- **WHAT YOU HAVE TO DO**: Your answer must match the material exactly, line for line.

- **DATASET EXCERPT**:
════════

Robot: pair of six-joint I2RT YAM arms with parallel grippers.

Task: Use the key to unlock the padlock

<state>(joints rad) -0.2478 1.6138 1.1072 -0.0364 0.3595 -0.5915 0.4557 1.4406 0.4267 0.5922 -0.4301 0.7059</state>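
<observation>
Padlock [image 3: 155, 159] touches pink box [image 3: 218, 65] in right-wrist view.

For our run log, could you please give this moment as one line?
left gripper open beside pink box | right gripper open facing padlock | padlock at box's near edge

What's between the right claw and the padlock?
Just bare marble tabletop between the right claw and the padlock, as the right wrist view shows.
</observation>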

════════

- **EXPECTED OUTPUT**:
Robot: pair of six-joint I2RT YAM arms with parallel grippers.

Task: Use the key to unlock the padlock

<state>(joints rad) -0.2478 1.6138 1.1072 -0.0364 0.3595 -0.5915 0.4557 1.4406 0.4267 0.5922 -0.4301 0.7059</state>
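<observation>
Padlock [image 3: 155, 159] touches pink box [image 3: 218, 65] in right-wrist view.

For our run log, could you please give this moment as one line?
left gripper open beside pink box | right gripper open facing padlock | padlock at box's near edge

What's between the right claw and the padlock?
Just bare marble tabletop between the right claw and the padlock, as the right wrist view shows.
</observation>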

No more is needed for this exercise.